Friday, July 20, 2012

State Proposes New Execution Drug Plan

Under a new set of regulations filed Friday, Kentucky will switch to a single drug to carry out the execution of condemned inmates. The new regulations allow the state to use either three mgs of the anesthetic sodium thiopental or 5 mgs of pentobarbital, a short-acting barbiturate. Kentucky joins at least seven other states that use one drug for lethal injections. In April, Franklin Circuit Judge Phillip Shepherd ruled state officials had until July 24th to propose any changes, or they would face a trial to defend the three-drug method. A public hearing on the execution proposal is scheduled for September 25th in Frankfort. If the procedure is adopted, the state could resume lethal injections later this year.

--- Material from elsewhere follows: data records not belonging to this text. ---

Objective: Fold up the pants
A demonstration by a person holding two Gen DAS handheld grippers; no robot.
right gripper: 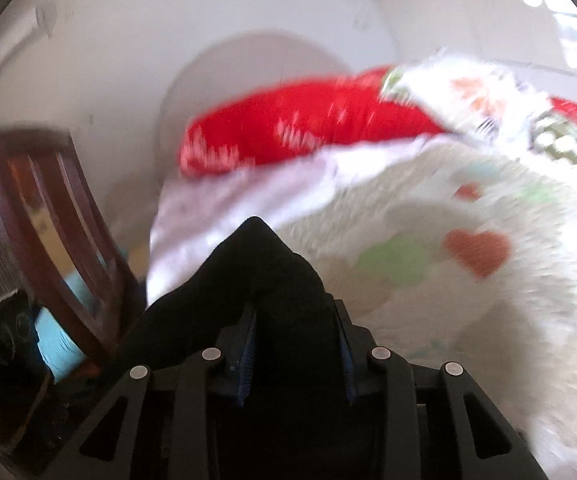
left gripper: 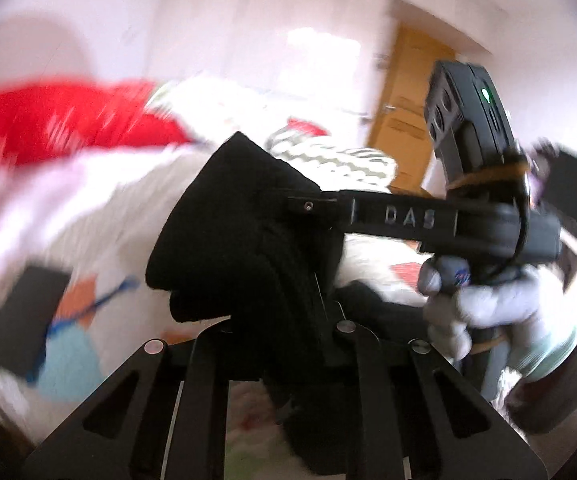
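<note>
Pants (left gripper: 248, 232): black fabric, bunched and lifted clear of the bed (left gripper: 100, 208), gripped by both tools at once.

Left gripper (left gripper: 272, 320): fingers closed tight on a thick fold of the pants; cloth spills over and between them, hiding the tips. Fabric rises to a peak in front of the camera.

Right gripper (right gripper: 294, 312): fingers (right gripper: 248, 340) pressed against a wad of the same pants (right gripper: 264, 268), held between them, blue pad edges visible on either side of the cloth. In the left wrist view this tool (left gripper: 400, 216) reaches in from the right, its finger meeting the pants just beside the left gripper's hold; lettering "DAS" shows on its side. Gloved hand (left gripper: 472, 296) wraps its handle, camera unit (left gripper: 472, 120) mounted above.

Bedding: white quilt (right gripper: 448, 260) with red heart and green patches, beneath and beyond the pants. Red cushion (right gripper: 300, 124) at the far side of the bed, against the white wall. Zigzag-patterned pillow (left gripper: 340, 160) behind the pants in the left view.

Surroundings: wooden door (left gripper: 404, 112) at right rear; dark wooden chair frame (right gripper: 48, 220) beside the bed at left; dark flat rectangle (left gripper: 24, 320) lying on the quilt at left. Both views blurred.
</note>
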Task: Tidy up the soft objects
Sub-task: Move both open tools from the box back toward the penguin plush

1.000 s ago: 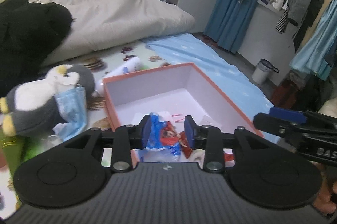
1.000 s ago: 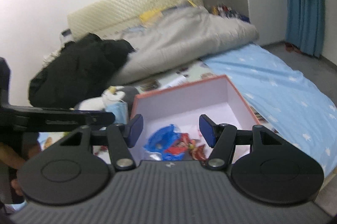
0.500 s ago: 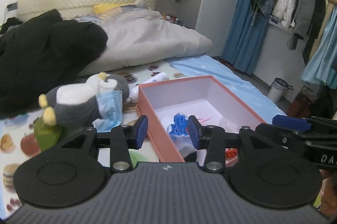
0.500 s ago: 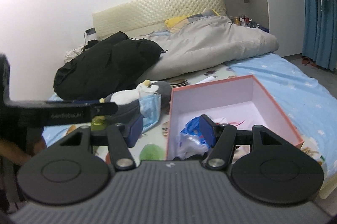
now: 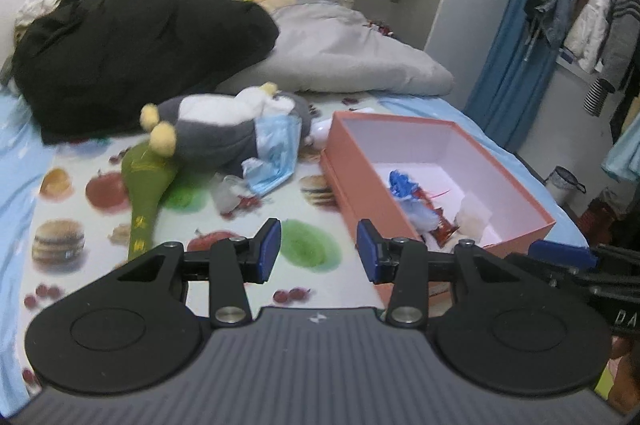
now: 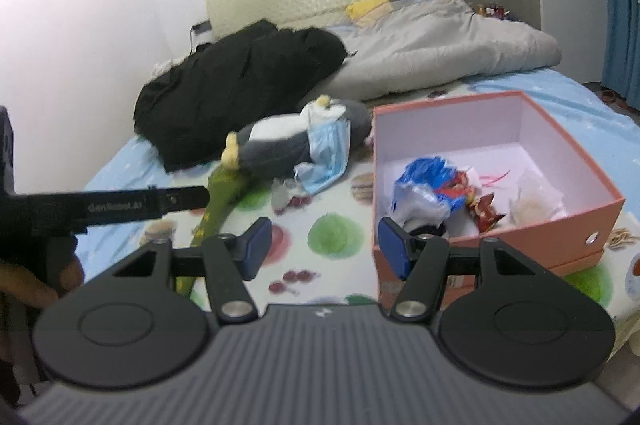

Governor Steve Beshear has two requests for executions on his desk, one for 56 year old Ralph S. Baze for killing a sheriff and deputy in 1991 and another for six-time convicted killer Robert Foley. The new regulations also allow the state to use two drugs, the anti-seizure medication midazolam, better known as Versed, and hydromorphone, an analgesic known commonly as Dilaudad, if the chemicals used in a single-drug execution are not available seven days before a scheduled injection. Prison officials will have to notify the inmate a week before the execution which method will be used.